Mas, além de afectar negativamente os países em desenvolvimento, o gigante asiático poderá ainda abrandar a economia mundial, cujo crescimento é modesto. "A China foi o motor do crescimento mundial por vários anos, mas agora parou", com o país a atravessar um demorado processo de reajustamento, explica Guy Haselmann, do Scotiabank. Apesar dos receios em torno do abrandamento chinês, os especialistas não antecipam uma travagem brusca na economia, limitando o impacto negativo, ainda que enfrente muitos desafios.

E se as perspectivas para a China são, no mínimo, conservadoras, para os restantes países que integram os BRIC não melhoram. A Rússia deverá continuar a ser penalizada pelos baixos preços das matérias-primas, enquanto o Brasil, além da crise das "commodities" enfrenta vários escândalos de corrupção. "Se os preços da energia e dos metais continuarem nos níveis actuais ou caírem mais ao longo de 2016, então os países exportadores de matérias-primas, como a Rússia, podem continuar a sofrer", argumenta Richard Dunbar, estratego de investimento da Aberdeen.
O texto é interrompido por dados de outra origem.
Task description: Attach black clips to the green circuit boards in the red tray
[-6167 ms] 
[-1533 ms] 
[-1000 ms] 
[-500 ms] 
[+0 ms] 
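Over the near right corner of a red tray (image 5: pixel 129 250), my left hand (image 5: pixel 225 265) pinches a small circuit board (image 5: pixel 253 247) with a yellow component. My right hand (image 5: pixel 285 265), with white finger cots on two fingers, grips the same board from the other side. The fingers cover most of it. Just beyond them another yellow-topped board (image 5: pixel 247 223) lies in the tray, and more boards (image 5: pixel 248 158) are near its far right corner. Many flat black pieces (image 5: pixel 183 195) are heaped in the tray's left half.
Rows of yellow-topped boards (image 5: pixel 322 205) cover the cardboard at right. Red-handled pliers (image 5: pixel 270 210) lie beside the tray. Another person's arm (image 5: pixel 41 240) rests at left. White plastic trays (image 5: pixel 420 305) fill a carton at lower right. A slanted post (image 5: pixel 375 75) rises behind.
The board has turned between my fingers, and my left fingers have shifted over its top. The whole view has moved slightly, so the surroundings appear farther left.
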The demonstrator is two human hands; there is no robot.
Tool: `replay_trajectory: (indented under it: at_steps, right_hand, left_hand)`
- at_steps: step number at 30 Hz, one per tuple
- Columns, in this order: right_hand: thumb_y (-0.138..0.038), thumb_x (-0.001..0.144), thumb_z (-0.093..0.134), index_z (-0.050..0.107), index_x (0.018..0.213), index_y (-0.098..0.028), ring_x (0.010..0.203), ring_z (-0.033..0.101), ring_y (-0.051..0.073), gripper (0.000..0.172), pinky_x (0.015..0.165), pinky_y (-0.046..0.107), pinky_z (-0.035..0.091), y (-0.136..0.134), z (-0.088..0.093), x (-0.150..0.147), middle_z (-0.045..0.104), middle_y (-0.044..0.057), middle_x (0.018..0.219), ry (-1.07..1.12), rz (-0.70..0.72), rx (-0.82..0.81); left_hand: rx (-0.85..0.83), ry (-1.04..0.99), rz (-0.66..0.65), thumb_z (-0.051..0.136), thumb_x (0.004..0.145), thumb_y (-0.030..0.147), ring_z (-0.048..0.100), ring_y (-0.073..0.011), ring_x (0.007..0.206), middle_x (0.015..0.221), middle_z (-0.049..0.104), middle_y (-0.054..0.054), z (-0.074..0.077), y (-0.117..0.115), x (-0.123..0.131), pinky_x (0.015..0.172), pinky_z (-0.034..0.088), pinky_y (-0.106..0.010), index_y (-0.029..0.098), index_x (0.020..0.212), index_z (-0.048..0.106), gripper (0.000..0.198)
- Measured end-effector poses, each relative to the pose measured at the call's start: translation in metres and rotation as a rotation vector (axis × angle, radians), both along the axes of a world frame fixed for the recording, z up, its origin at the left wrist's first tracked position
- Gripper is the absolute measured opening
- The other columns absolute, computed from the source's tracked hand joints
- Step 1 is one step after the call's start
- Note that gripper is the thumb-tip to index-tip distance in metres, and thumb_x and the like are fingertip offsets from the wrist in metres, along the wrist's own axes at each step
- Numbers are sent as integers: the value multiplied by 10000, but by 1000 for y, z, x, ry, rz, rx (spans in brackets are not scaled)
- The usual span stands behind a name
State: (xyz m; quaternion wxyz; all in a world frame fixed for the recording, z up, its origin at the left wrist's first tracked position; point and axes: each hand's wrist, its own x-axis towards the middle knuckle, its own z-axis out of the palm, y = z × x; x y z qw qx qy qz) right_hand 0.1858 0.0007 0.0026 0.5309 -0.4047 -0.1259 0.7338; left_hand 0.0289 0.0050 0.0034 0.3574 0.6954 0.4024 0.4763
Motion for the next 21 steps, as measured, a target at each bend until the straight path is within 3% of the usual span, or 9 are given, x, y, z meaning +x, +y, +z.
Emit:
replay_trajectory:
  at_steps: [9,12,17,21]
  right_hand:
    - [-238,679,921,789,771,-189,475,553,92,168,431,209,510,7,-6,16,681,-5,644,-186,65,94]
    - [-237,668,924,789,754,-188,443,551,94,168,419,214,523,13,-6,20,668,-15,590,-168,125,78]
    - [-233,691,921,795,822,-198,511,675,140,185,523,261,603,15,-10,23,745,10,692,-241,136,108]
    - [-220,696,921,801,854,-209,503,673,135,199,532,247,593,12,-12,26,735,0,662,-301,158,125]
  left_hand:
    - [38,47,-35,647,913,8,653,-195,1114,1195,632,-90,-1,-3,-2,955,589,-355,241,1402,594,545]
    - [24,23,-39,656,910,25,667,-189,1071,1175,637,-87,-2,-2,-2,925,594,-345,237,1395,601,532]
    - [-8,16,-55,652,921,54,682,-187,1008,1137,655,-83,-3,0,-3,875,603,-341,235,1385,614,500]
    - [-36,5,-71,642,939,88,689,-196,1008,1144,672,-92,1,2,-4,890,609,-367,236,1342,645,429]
Dos quatro, a Índia é quem apresenta maior potencial, continuando a beneficiar das reformas estruturais implementadas por Narendra Modi e também da queda das matérias-primas.
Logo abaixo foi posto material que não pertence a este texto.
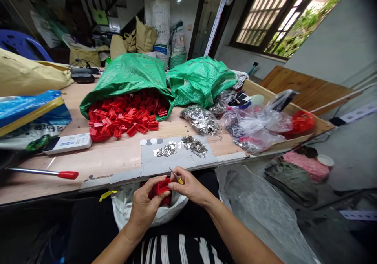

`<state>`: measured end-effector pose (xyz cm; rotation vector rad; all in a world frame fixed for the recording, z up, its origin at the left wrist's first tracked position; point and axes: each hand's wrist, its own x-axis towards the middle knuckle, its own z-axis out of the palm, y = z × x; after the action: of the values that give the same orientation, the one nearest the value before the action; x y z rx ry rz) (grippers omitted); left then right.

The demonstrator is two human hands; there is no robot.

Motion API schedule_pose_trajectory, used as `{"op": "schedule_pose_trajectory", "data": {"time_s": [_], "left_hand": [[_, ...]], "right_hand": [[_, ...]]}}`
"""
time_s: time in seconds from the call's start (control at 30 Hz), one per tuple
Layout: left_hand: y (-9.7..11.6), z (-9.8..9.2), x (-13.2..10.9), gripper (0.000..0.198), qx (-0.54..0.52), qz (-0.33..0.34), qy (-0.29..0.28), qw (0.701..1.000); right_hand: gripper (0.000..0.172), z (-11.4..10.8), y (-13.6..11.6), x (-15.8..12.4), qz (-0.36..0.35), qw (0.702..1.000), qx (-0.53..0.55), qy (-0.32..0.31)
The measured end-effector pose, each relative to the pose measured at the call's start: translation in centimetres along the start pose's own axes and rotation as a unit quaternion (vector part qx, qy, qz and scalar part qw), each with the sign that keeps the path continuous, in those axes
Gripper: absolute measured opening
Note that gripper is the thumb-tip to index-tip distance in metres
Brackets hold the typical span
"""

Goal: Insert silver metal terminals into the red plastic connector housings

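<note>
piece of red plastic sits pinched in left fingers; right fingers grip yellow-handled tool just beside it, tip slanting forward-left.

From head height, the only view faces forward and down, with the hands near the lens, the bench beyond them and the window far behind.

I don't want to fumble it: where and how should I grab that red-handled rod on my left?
Probably by the red handle, coming in from the right. That thicker end points right and looks free, while the thin metal shaft runs left into dark blur.
</note>
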<state>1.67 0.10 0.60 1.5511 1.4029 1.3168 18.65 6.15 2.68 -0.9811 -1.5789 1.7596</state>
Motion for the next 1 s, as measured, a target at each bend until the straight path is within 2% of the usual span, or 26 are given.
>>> {"op": "schedule_pose_trajectory", "data": {"time_s": [0.1,0.17,0.2,0.27,0.33,0.37,0.43,0.63,0.8,0.9,1.0], "left_hand": [[-0.4,-0.3,-0.1,0.029,-0.029,-0.036,-0.002,0.999],[-0.7,-0.4,-0.1,0.03,-0.056,-0.067,0.003,0.996],[-0.9,-0.5,-0.1,0.031,-0.072,-0.082,0.01,0.994],[-1.1,-0.5,-0.2,0.033,-0.104,-0.106,0.022,0.989],[-1.2,-0.6,-0.1,0.033,-0.13,-0.121,0.03,0.984],[-1.2,-0.6,0.0,0.033,-0.135,-0.125,0.033,0.982],[-1.3,-0.7,0.1,0.033,-0.135,-0.127,0.035,0.982],[-1.7,-1.2,0.6,0.033,-0.099,-0.106,0.054,0.988],[-1.6,-1.2,0.7,0.033,-0.124,-0.12,0.052,0.984],[-1.2,-1.1,0.9,0.035,-0.195,-0.155,0.05,0.967],[-0.6,-1.2,1.4,0.044,-0.294,-0.208,0.056,0.931]], "right_hand": [[0.033,-0.9,-0.7,0.6,-0.001,0.999,-0.049,0.005],[0.022,-2.2,-1.1,1.4,-0.018,0.985,-0.158,0.065],[0.016,-2.9,-1.3,1.8,-0.026,0.965,-0.236,0.11],[0.007,-4.2,-1.6,2.9,-0.025,0.899,-0.395,0.19],[0.007,-5.0,-1.7,4.0,-0.002,0.834,-0.506,0.219],[0.008,-5.2,-1.7,4.6,0.009,0.815,-0.536,0.221],[0.008,-5.2,-1.6,5.6,0.026,0.798,-0.562,0.217],[0.011,-4.3,-1.4,7.5,0.047,0.785,-0.572,0.234],[0.006,-4.4,-1.5,7.7,0.035,0.8,-0.549,0.237],[0.009,-4.9,-1.5,7.5,0.021,0.819,-0.518,0.245],[0.011,-5.6,-1.6,7.2,0.001,0.844,-0.477,0.247]]}}
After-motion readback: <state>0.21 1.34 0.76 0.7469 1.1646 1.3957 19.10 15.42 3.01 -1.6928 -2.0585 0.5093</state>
Goldman decreta fim da era dos BRIC Assim como criou a sigla Brasil, Rússia, Índia e China (BRIC), o Goldman Sachs decidiu que estava na altura de decretar o fim desta era. O banco de investimento americano encerrou o seu fundo dedicado aos BRIC em Novembro de 2015, no seguimento do mau desempenho registado por estes mercados e das fracas perspectivas de recuperação. O produto gerido pelo Goldman Sachs mantinha um património de 100 milhões de euros, um valor significativamente abaixo do pico nos 800 milhões registados no final de 2010. Ao encerrar este fundo, a instituição assinalou o final de uma era, em que estas quatro economias em desenvolvimento representavam uma parte central a nível mundial, devido ao forte potencial de crescimento. Criada em 2001, a sigla deixou de estar entre as prioridades estratégicas do gigante de Wall Street em termos de investimento, fruto da instabilidade que enfrentam.